• **THE PROBLEM**:
All pictures are to be omitted while the lines starting at the line with "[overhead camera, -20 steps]" and ending at the line with "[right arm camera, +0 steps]" in the material below are retyped exactly, both ends included.

• **ENTRIES SUPPLIED**:
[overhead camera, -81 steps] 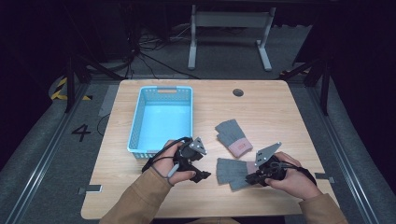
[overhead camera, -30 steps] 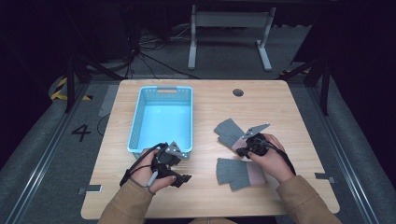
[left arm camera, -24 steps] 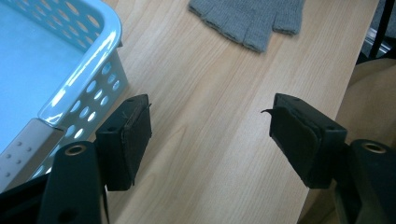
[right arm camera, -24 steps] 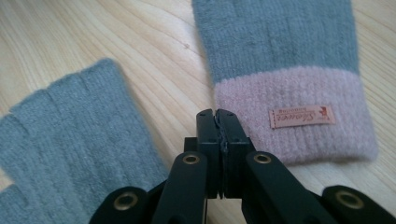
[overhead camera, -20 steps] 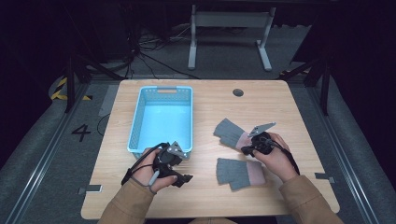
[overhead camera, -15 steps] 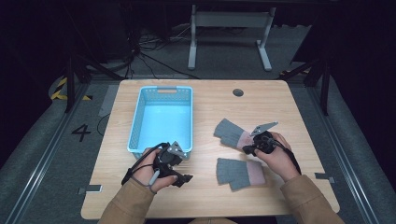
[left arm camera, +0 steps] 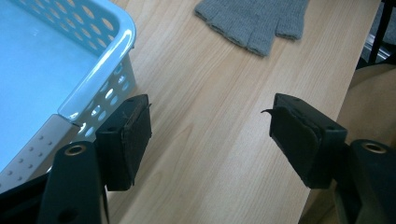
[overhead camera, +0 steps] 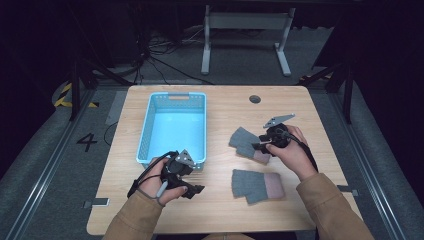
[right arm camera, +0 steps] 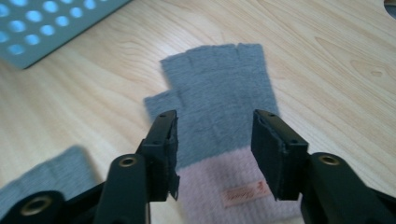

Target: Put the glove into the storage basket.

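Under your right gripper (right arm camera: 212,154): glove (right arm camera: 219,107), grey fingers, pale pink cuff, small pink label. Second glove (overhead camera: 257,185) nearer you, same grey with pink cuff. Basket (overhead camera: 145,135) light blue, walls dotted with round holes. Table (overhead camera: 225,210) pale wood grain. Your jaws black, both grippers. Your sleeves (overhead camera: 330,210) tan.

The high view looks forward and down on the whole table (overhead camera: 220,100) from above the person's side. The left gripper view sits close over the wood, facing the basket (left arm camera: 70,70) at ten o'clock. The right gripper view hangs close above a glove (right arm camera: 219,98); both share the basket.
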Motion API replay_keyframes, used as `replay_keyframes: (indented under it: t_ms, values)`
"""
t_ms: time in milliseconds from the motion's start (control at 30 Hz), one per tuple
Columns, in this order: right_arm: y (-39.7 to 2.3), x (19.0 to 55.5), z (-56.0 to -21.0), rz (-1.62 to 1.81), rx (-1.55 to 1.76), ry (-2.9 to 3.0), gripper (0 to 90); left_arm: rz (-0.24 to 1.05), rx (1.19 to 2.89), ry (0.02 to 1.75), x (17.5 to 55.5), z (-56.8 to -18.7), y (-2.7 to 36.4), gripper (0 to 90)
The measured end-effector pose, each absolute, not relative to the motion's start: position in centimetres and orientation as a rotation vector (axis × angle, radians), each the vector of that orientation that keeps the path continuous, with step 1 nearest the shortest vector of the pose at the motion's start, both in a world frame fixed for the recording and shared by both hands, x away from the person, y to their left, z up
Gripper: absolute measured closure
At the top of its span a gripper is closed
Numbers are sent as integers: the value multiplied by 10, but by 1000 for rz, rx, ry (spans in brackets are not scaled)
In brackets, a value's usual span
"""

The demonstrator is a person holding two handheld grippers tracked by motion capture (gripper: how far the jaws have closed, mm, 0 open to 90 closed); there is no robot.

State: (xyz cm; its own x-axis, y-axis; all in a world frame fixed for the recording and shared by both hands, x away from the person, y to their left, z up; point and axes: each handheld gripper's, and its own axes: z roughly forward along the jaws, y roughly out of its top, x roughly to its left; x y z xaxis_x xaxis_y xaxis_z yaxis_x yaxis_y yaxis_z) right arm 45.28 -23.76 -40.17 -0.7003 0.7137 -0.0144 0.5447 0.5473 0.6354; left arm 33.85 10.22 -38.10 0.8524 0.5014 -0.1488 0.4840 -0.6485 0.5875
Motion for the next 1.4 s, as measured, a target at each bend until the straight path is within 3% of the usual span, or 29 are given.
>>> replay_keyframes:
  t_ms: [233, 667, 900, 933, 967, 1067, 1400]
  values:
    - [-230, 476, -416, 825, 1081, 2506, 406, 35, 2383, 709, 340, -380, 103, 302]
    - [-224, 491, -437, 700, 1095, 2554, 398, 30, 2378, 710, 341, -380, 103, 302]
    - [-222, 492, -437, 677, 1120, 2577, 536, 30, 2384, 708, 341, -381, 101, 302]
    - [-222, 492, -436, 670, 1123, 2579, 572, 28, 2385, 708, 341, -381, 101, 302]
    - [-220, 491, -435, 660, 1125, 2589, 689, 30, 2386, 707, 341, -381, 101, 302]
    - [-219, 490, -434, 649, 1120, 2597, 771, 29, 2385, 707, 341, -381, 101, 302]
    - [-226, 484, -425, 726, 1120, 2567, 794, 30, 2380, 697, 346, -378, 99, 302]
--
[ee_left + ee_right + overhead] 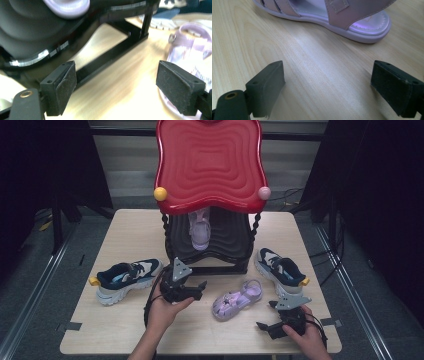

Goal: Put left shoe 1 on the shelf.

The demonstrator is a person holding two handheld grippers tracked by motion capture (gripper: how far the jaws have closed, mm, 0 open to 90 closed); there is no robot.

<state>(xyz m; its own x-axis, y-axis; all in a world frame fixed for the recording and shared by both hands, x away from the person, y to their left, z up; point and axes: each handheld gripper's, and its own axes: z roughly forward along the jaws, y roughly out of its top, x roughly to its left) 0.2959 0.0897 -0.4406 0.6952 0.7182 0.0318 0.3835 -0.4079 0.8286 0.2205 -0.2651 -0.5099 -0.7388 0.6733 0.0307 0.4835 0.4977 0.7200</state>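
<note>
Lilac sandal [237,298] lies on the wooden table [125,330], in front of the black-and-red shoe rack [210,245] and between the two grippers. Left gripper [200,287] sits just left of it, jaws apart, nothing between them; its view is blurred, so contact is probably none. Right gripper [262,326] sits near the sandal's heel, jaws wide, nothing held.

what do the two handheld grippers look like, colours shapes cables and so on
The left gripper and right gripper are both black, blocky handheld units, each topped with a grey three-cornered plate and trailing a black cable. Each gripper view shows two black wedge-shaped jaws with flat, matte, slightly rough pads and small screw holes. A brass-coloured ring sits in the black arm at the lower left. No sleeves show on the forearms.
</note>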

• **RESPONSE AREA**:
[overhead camera, -20 steps] 
[overhead camera, -15 steps] 
[left arm camera, +0 steps] 
[overhead camera, +0 steps] 
[right arm camera, +0 steps] 

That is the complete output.